“A Flat Tire and a Gallon of Milk,” New Era, Jan. 2013, 10–11
While serving in the Massachusetts Boston Mission, my companion and I were driving home one day after conducting some baptismal interviews in a town in southern New Hampshire. My companion asked me if we needed anything from the store since we had not been able to go grocery shopping on our normal preparation day. I replied, “Yeah. We need some milk and a few other things to tide us over for a couple of days.” We then went to a local supermarket and bought the items.
By the time we started driving home again, it was getting dark outside. As we came over a small hill, we noticed a car parked on the downhill side with some women standing outside it.

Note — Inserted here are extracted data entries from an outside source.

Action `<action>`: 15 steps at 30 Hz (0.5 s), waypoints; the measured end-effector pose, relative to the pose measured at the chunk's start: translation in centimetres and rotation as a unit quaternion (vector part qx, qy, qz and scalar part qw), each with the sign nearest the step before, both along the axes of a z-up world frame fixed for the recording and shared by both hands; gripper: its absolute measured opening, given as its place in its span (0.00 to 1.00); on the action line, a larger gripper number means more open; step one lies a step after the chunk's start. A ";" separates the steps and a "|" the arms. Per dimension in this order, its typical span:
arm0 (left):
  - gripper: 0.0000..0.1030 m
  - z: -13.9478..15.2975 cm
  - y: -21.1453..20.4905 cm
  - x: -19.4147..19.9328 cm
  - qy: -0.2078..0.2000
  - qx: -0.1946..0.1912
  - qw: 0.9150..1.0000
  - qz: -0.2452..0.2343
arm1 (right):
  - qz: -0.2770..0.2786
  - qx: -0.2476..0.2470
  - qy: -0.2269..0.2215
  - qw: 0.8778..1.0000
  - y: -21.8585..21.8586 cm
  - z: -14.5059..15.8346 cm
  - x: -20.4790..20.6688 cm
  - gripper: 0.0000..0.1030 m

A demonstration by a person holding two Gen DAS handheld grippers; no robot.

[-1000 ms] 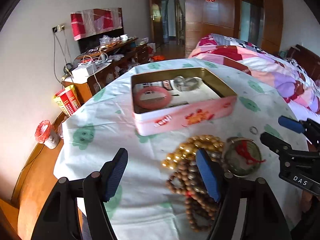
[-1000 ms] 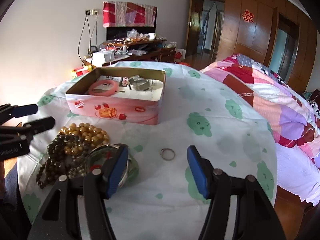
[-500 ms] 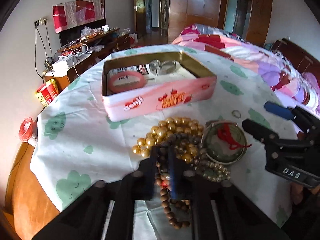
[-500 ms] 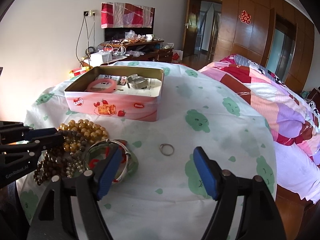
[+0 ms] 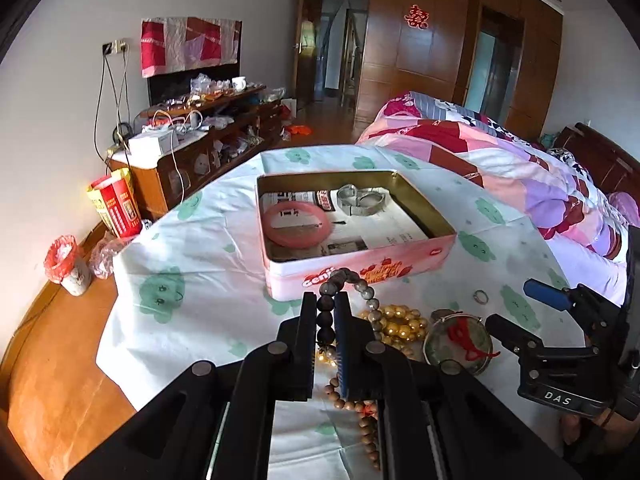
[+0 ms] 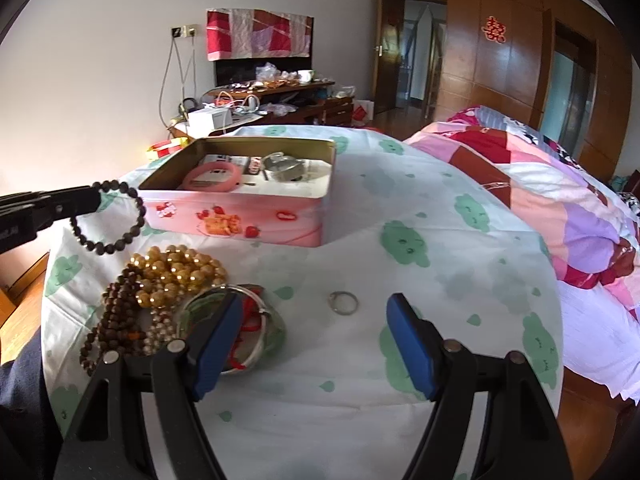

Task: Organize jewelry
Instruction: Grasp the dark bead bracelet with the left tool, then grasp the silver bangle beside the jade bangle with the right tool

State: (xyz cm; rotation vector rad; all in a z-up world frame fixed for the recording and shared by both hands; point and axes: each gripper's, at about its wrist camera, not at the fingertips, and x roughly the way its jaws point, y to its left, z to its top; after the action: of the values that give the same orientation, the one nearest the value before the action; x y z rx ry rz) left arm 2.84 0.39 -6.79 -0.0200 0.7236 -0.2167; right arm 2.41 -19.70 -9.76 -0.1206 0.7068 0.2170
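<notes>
Left claw (image 5: 325, 312) grips the dark bead bracelet (image 6: 116, 220), seemingly lifted; right claw (image 6: 316, 344) gapes empty.

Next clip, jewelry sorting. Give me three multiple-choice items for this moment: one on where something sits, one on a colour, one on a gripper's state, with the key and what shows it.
1. Where is the small metal ring?
A. inside the tin
B. on the tablecloth, ahead of the right gripper
C. between the left gripper's jaws

2. What colour is the bangle lying in the tin?
A. pink
B. green
C. black

3. What is the left gripper doing?
A. standing open over the tin
B. clamped on the dark bead bracelet
C. clamped on the golden beads

Key: 1 B, the ring lies alone on the tablecloth ahead of the open right gripper. 2 A, it is a pink hoop on the tin's paper lining. 3 B, the dark bead bracelet hangs from its shut jaws, clear of the table, while the golden beads stay on the cloth.
</notes>
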 end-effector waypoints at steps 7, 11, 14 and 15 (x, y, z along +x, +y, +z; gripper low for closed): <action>0.07 -0.2 0.3 0.4 0.004 -0.005 1.000 0.000 | 0.028 0.010 0.014 0.999 1.0 0.1 0.1 0.74; 0.07 -0.1 0.6 0.5 0.002 -0.007 1.000 0.003 | 0.030 -0.022 0.014 0.999 2.0 -0.3 0.2 0.74; 0.07 0.0 0.8 0.7 -0.001 -0.009 1.000 0.005 | 0.001 -0.013 0.015 1.000 0.2 -0.1 0.8 0.74; 0.07 -0.2 0.8 0.8 0.000 -0.010 1.000 0.005 | -0.009 -0.007 0.017 1.000 -0.6 0.0 1.1 0.74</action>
State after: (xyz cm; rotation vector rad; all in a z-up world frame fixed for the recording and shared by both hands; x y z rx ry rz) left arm 3.63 1.20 -6.95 -0.0418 0.7220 -0.2147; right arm 3.46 -20.29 -9.81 -0.1234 0.7439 0.1967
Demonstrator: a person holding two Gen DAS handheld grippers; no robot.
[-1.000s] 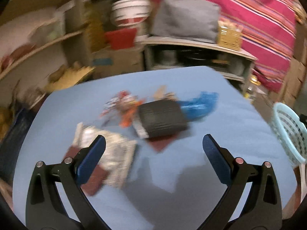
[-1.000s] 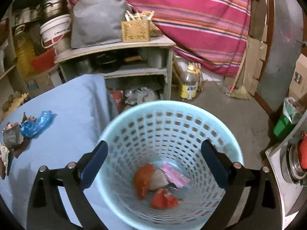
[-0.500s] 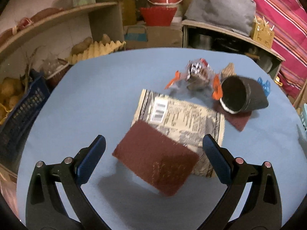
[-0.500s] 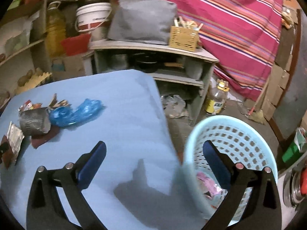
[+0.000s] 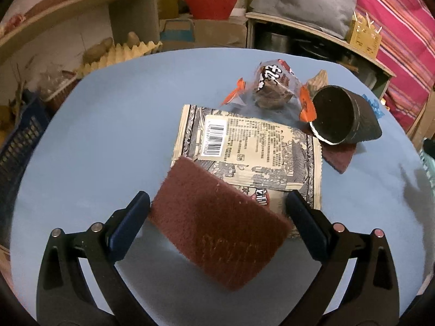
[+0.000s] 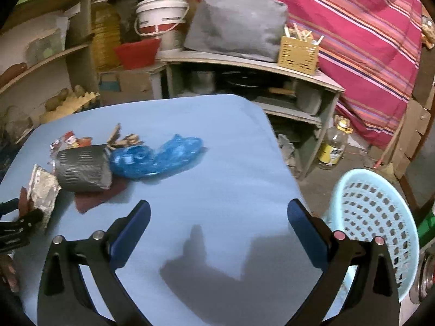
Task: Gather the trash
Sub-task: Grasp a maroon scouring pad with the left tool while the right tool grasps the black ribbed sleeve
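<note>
In the left wrist view my left gripper (image 5: 217, 214) is open, its fingers on either side of a maroon scouring pad (image 5: 217, 228) that lies partly on a printed paper wrapper (image 5: 250, 149). Behind are a crumpled snack wrapper (image 5: 274, 87), a dark cup on its side (image 5: 339, 114) and a second maroon pad (image 5: 339, 157). In the right wrist view my right gripper (image 6: 217, 222) is open and empty over bare blue table (image 6: 231, 190). A blue plastic bag (image 6: 155, 157) lies beside the cup (image 6: 81, 172). The light blue basket (image 6: 375, 217) stands at the right.
Shelves with a white bucket (image 6: 160, 21), a red bowl (image 6: 136, 53) and a grey bag (image 6: 236, 21) stand behind the table. A yellow egg tray (image 5: 119, 54) and a dark crate (image 5: 16, 146) sit at the left. A bottle (image 6: 334, 146) stands on the floor.
My left gripper has moved in over the maroon pad, which now lies between its fingers. My right gripper has swung left from above the basket to over the table.
</note>
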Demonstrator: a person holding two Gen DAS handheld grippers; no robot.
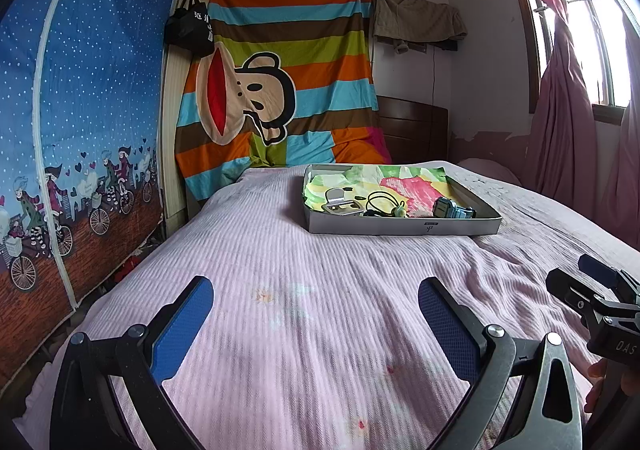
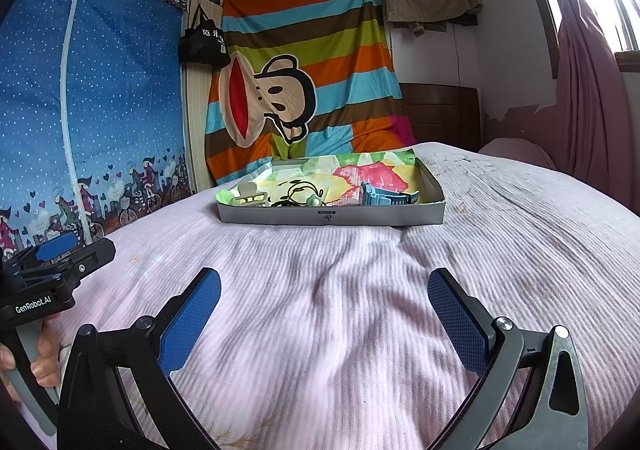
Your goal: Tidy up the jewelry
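Observation:
A shallow grey box (image 1: 404,227) (image 2: 332,217) lined with colourful paper lies on the pink bedspread, far ahead of both grippers. Inside it sit a pale watch with a wide strap (image 1: 340,204) (image 2: 250,198), a black cord with a green pendant (image 1: 386,202) (image 2: 306,192) and a blue watch (image 1: 454,208) (image 2: 386,194). My left gripper (image 1: 316,304) hovers open over the bed, nothing between its blue pads. My right gripper (image 2: 324,296) is open too and holds nothing. Each gripper shows at the edge of the other's view.
The pink bedspread (image 1: 304,290) stretches between the grippers and the box. A blue fabric wardrobe (image 1: 72,110) stands left of the bed. A striped cartoon sheet (image 1: 280,82) hangs at the back. Pink curtains (image 1: 568,122) and a window are on the right.

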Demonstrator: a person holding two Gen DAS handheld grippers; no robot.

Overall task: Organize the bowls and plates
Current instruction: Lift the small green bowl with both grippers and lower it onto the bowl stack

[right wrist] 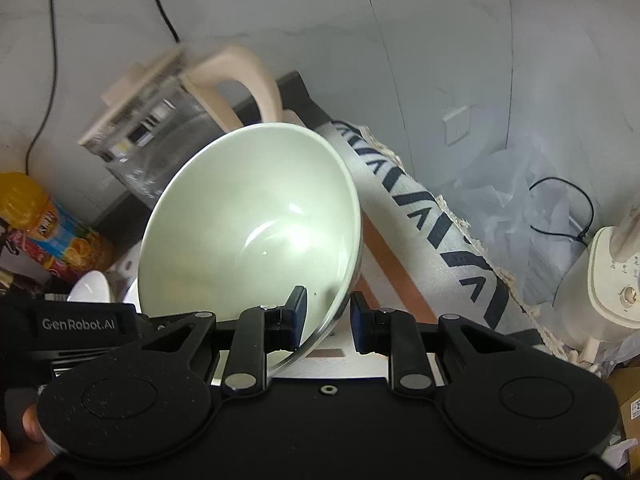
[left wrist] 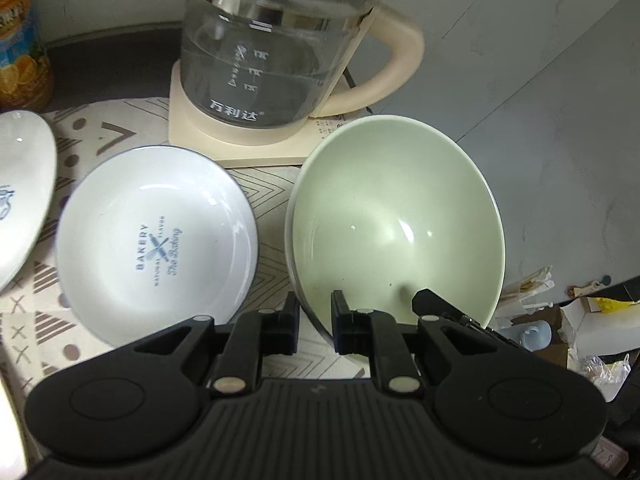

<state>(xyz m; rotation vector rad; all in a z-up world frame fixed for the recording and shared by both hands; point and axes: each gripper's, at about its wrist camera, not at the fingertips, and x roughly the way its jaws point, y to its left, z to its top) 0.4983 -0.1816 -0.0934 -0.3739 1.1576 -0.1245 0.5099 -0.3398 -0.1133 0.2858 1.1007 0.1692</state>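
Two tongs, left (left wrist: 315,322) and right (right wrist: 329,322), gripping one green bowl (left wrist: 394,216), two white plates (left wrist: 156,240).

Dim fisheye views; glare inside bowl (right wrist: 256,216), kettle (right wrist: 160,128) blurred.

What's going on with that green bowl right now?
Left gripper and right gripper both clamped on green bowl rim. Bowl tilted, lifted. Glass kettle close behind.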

The car had its hazard lights on, and from the look on the women’s faces, it was obvious they needed help.
As missionaries we are always looking for opportunities to serve others, so we pulled over and offered our assistance. The woman who owned the vehicle gladly accepted our help. We then noticed there were two small children in the backseat. The car had a flat tire, and although the women had tried many times to wave people down, no one had stopped to help. The area they were stranded in was also a very poor spot for cell phone reception. When they explained their situation, we felt glad we had decided to stop.
As I was changing the tire, one of the children in the backseat was screaming uncontrollably. My companion offered the mother some treats for the child, but she said, “No. She’s picky. She will only drink milk.” My companion replied enthusiastically, “We have milk!” He then got the milk we had just purchased, and the mother filled a cup with it and gave it to the child, who immediately stopped crying. The woman asked, surprised, “Why do you randomly have a gallon of milk in your car?” We briefly explained why.
After working on a couple of over-tightened lug nuts, I finally got the wheel off and replaced it with the spare. We wished the group luck and offered them a pass-along card. The woman who owned the car gladly took the card and said, “Just because of what you two did for us today, I will look into this.” Then we went our separate ways.
I was now filthy from working on the ground and wrestling with the wheel. I turned to my companion and said, “I knew I wore my good suit today for a reason!” I really didn’t mind, though, because the feeling I had was worth way more than any suit.
That night I learned a valuable lesson. I learned that we should always take the opportunity to help people in need and that even if they have never met us before, we just might be the ones they are counting on to give them a hand.